Japanese pharmaceutical company Eisai, meanwhile, has begun construction work on a new $200 million European headquarters and manufacturing centre at Hatfield in Hertfordshire in Eastern England. The centre is due to commence operations in 2008, producing drugs such as Aricept and Aciphex for stomach ulcers, and will create 500 new jobs. Eisai, which specialises in drugs for pain relief, stomach ulcers and conditions such as Alzheimer’s and epilepsy, already has laboratories at University College London which carry out research into neurodegenerative diseases. The company’s president, Haruo Naito, said that it was attracted by the UK’s scientific skills base. “The UK has an excellent reputation for scientific innovation, especially in the area of life sciences,” he commented.


London office rents set to rise further
The availability of prime commercial property in the Central London office market fell in 2006 as take-up continued to increase, according to the latest core property survey from consultants DTZ Research. Rents have risen due to a shortage of Grade A space, a trend that DTZ predicts will continue into 2007, although a marked increase in development completions is expected in 2008, especially in the City. Availability at the end of 2006 was 13.6 million sq ft, a fall of 11 per cent from 15.3 million sq ft at the end of the third quarter. The ratio of available space to stock is currently 6.2 per cent, the lowest since 2000, with the availability for Grade A space at 1.4 per cent.

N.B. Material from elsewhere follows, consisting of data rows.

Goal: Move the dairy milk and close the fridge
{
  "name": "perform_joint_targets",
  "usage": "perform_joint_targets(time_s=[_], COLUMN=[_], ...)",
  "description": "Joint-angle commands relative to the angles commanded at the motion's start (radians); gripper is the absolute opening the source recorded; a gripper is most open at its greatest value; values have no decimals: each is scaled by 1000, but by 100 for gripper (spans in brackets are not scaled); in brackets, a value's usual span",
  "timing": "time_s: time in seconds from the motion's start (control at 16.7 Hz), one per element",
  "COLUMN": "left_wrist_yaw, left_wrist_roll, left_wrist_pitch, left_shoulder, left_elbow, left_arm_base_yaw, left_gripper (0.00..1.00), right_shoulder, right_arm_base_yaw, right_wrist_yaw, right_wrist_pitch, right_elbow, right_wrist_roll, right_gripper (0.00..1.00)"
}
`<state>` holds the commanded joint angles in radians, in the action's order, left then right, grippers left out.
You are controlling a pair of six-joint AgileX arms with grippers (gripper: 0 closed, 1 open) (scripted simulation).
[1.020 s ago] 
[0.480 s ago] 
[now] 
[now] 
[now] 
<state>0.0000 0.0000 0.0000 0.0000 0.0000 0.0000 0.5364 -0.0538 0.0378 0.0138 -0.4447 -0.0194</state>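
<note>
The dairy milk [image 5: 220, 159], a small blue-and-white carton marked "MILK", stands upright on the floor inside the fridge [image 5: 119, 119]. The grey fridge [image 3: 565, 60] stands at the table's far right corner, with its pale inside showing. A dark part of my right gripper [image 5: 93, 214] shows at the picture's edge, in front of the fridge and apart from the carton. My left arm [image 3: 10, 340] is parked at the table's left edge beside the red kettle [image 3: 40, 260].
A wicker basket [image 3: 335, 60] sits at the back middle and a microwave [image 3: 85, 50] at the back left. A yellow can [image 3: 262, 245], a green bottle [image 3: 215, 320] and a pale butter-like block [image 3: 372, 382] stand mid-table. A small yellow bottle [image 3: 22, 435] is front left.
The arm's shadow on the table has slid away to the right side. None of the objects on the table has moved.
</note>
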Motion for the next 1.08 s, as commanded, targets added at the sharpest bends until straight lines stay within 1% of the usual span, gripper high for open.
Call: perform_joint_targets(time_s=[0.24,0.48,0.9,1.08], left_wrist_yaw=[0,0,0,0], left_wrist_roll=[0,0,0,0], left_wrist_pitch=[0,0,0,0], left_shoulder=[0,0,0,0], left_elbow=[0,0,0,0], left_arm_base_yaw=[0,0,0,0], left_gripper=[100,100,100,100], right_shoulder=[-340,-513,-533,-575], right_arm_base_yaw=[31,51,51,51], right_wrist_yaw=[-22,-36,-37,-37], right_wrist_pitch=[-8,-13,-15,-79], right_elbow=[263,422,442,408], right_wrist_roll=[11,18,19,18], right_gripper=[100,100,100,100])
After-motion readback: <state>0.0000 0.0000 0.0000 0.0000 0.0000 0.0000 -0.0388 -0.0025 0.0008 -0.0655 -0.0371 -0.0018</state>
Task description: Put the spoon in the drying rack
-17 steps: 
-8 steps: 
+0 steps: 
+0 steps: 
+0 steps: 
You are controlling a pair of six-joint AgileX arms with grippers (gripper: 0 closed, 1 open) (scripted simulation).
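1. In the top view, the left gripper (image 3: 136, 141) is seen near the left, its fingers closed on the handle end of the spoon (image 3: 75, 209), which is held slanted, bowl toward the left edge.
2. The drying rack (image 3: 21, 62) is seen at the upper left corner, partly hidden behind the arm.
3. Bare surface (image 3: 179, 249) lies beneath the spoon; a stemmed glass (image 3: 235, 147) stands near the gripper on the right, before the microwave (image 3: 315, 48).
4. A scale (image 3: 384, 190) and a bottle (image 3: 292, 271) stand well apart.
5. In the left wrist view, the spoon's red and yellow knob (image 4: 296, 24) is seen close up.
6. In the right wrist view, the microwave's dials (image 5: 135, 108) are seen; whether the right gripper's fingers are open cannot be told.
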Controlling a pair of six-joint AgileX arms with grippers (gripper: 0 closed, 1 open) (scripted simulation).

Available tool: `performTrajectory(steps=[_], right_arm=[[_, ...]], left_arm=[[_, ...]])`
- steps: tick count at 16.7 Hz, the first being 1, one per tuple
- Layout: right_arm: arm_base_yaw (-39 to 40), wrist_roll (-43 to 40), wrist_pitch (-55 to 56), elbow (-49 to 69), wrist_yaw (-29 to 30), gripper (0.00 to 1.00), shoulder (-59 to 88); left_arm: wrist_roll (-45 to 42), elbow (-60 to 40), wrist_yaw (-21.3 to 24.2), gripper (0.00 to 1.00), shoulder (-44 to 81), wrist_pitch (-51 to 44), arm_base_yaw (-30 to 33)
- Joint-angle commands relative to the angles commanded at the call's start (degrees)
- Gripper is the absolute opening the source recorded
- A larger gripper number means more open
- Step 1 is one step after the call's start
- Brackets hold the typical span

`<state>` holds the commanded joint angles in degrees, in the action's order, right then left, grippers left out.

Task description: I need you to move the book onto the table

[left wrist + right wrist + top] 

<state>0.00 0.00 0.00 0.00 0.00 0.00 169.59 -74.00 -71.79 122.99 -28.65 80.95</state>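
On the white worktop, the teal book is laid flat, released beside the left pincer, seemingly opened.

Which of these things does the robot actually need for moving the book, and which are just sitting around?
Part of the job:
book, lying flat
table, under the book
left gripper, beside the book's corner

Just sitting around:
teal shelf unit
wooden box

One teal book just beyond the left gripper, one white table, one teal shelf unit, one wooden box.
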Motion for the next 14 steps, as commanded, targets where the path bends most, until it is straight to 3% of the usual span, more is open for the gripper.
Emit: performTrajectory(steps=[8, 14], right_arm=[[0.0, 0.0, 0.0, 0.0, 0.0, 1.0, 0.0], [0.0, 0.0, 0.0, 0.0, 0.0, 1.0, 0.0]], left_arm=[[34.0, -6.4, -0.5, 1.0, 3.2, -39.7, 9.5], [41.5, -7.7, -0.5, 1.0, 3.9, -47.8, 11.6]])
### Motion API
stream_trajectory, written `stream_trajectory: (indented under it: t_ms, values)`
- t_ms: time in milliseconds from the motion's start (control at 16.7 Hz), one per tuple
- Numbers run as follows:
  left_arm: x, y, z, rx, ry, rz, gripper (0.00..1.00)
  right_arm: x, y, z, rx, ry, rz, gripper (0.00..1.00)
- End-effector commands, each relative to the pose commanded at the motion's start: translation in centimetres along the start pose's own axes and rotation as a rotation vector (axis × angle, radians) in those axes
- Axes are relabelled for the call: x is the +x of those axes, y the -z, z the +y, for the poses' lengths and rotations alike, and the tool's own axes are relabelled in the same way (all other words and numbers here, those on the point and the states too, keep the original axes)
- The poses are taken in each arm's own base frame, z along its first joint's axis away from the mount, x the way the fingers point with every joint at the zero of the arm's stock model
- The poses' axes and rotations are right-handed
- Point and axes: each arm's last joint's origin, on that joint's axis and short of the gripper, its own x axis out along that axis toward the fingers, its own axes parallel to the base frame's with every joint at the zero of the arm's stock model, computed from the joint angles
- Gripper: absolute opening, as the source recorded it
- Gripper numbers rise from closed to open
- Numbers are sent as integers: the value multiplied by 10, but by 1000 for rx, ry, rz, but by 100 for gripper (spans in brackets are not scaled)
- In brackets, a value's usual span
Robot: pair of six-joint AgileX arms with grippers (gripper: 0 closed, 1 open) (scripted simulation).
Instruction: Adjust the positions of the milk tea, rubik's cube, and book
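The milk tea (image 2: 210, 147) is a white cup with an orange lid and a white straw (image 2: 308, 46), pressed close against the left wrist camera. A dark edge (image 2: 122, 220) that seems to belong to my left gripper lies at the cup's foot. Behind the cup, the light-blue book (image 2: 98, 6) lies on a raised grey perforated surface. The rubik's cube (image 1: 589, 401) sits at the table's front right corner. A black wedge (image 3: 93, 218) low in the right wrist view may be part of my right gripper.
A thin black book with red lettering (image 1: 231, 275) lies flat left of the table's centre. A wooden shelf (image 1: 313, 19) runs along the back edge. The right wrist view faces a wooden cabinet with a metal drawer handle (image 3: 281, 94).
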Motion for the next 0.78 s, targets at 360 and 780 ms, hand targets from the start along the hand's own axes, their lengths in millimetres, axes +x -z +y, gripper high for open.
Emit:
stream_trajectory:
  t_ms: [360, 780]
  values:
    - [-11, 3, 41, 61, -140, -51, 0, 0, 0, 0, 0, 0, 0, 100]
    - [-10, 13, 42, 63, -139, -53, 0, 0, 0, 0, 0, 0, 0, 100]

Take-up saw a surge in the fourth quarter to take the total for 2006 to 16 million sq ft, up from 13.8 million sq ft in 2005. There were a significant number of major pre-lets, particularly in Docklands and fringe areas. Docklands had its best year in terms of take-up since 2001, and the City recorded its highest letting levels since 2000, reflecting the strong performance of global capital markets. West End areas such as Mayfair and St James’s are also emerging as significant bases for financial services companies.

Headline rents in the City rose to $110 per sq ft in Q4 2006, up from $108 per sq ft in the previous quarter, while headline rents in the West End rose from $160 to $165 per sq ft. Prime rents in Mayfair and St James’s reached $180 per sq ft. “Given the near-term shortage of Grade A space in most markets, we expect continued high rental growth in 2007,” concluded DTZ.


Prestige projects to provide quality accommodation
A number of significant new city centre and out-of-town developments are under way in northern England. In the North East, work has started on two new buildings at the Spectrum Business Park at Seaham in County Durham. The 34-acre site is being reclaimed from former colliery land and, when complete, is expected to provide up to 400,000 sq ft of quality office space. The two latest buildings, Spectrum 4 and 5, will offer 35,000 sq ft and 40,000 sq ft of space respectively, with each containing up to six self-contained office suites. Construction is scheduled for completion by the end of the year.


Spectrum Business Park, Seaham, County Durham

Work has also begun to transform a former brewery site into the hub of Newcastle Science City. The project aims to create an environment that will bring together world-class researchers from local universities with high-tech businesses to develop new products and industries. The initiative is targeting commercialisation in four key areas: stem cell biology and regenerative medicine, ageing and health, molecular engineering, and energy and the environment. Already $50 million has been invested in the North East Stem Cell Institute, a joint venture between Durham and Newcastle universities.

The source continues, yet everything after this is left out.